Shinya Uwai is an Associate Professor of Biology in Niigata University. His main study area is seaweed systematics. Recently, he has been interested in speciation processes and invests much effort in studying the genetic and physiological differentiation of conspecific populations of seaweeds, especially those of brown algae.
Tsuyoshi Abe is a lecturer of Phycology at the Hokkaido University Museum, Sapporo. He was awarded a PhD in Biology by Hokkaido University for his work on the biosystematics of the red algal genus Laurencia. His research interests are on the diversity of seaweeds in Japanese waters as well as those from the adjoining waters of Southeast Asia and the Russian Far East. He is also presently conducting chemotaxonomic studies on Laurencia.

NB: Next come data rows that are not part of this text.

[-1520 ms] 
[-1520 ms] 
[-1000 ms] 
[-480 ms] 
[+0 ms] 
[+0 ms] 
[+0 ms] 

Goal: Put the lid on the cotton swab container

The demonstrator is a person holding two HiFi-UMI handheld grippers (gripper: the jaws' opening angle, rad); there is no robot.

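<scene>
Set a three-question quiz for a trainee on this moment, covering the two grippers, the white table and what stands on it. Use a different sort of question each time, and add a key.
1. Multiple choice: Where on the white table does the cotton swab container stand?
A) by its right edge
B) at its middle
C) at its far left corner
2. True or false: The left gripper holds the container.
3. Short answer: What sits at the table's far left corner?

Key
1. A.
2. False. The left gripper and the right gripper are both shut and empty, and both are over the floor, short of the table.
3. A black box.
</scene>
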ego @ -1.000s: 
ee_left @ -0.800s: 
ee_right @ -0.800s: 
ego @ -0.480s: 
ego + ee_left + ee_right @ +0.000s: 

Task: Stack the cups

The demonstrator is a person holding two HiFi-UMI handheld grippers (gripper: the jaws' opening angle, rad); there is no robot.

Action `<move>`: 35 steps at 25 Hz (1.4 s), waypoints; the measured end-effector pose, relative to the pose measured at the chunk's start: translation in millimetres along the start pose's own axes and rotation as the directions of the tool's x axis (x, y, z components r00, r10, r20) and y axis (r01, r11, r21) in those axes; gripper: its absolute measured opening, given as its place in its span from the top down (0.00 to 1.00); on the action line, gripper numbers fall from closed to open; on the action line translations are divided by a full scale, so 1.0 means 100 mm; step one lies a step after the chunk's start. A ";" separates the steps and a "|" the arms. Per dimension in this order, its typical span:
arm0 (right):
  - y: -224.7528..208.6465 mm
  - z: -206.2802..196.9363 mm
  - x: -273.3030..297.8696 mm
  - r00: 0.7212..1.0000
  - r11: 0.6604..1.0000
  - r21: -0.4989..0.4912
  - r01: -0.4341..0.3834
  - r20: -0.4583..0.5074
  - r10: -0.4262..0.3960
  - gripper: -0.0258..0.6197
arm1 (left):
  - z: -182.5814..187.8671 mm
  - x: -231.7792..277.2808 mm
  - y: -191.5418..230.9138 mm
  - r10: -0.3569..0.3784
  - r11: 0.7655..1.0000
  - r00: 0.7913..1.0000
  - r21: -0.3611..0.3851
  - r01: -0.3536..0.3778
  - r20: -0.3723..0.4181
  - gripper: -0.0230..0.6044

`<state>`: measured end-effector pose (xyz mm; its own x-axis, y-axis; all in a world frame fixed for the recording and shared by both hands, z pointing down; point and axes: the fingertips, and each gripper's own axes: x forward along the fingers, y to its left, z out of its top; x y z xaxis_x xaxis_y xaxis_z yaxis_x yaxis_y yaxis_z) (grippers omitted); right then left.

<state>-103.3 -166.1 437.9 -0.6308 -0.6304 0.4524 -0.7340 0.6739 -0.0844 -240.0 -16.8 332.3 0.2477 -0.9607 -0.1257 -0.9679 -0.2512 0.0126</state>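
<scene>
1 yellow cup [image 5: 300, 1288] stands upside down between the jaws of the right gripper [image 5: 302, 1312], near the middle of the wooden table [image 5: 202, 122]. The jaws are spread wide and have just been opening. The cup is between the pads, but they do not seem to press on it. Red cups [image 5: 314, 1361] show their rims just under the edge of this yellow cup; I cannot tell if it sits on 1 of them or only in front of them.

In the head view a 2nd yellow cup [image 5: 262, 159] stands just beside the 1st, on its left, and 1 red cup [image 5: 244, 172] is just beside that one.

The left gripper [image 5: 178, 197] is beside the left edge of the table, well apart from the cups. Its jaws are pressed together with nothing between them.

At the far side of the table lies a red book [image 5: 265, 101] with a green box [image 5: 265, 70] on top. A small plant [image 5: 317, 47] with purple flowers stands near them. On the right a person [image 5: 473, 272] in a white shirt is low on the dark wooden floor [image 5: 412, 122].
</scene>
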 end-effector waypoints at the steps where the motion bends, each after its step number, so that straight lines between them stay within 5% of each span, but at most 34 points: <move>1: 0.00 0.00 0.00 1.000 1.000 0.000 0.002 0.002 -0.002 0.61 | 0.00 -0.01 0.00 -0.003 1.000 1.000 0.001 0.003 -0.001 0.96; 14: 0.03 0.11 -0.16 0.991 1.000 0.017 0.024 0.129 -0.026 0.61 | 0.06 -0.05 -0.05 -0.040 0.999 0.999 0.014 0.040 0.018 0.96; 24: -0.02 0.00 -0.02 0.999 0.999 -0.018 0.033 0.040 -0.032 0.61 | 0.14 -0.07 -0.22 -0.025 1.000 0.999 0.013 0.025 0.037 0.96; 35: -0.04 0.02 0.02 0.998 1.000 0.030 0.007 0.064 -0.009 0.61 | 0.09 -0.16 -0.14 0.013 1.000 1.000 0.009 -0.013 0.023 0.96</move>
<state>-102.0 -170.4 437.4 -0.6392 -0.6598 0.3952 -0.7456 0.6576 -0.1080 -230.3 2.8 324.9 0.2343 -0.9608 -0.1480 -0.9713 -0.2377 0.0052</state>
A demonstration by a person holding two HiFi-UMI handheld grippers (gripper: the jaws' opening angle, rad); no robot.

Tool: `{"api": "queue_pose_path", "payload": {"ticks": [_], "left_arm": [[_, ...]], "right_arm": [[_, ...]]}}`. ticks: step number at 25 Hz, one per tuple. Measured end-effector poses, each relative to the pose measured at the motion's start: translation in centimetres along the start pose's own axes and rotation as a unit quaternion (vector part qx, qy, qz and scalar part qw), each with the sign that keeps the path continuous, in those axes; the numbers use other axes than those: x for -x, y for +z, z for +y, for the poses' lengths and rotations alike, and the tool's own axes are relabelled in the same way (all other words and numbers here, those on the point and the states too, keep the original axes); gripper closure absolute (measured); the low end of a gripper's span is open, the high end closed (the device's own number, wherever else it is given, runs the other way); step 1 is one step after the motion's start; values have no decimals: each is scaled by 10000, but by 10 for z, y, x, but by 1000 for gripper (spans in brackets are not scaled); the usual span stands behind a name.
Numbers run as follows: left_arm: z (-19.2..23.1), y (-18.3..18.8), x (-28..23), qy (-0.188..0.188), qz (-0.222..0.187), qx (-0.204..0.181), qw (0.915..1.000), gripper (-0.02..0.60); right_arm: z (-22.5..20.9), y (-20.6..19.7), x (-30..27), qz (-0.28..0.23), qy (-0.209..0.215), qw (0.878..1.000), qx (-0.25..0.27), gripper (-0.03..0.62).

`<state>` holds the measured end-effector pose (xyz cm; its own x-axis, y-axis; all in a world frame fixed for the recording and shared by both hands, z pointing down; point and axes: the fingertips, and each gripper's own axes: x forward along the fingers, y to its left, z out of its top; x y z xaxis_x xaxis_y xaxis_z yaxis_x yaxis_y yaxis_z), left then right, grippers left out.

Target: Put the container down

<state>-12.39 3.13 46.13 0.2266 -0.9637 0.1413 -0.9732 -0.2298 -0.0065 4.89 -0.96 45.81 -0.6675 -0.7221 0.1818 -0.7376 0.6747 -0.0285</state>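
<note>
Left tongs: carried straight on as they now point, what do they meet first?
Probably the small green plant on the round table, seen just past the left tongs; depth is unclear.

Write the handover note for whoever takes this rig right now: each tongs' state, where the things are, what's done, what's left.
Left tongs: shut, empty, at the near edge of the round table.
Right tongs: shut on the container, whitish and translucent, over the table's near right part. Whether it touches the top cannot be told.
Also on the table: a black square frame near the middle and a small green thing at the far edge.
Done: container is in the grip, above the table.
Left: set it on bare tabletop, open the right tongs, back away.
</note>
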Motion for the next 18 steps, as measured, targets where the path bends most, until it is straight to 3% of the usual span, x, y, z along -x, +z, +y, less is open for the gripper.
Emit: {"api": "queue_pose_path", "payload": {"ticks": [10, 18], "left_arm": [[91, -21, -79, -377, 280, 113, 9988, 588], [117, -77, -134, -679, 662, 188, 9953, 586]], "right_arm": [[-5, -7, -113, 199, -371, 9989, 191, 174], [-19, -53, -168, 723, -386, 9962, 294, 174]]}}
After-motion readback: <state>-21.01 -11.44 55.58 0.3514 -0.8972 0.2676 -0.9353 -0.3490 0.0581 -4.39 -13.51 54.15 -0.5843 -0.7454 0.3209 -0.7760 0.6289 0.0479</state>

Wilfred John Eria Santiañez
Wilfred John Eria Santiañez was formerly a research associate at the Marine Science Institute of the University of the Philippines where he worked on various aspects of seaweed biology, particularly seaweed diversity, ecology, and mariculture. He has a master’s degree in Environment and Natural Resource Management from the University of the Philippines Open University and is now pursuing his PhD in Hokkaido University. His research is presently focused on the diversity and molecular phylogeny of the brown algal genus Hydroclathrus.
Kazuhiro Kogame is an Associate Professor in the Faculty of Science, Hokkaido University, Japan. His research interests include taxonomy, phylogeny and life history of seaweeds.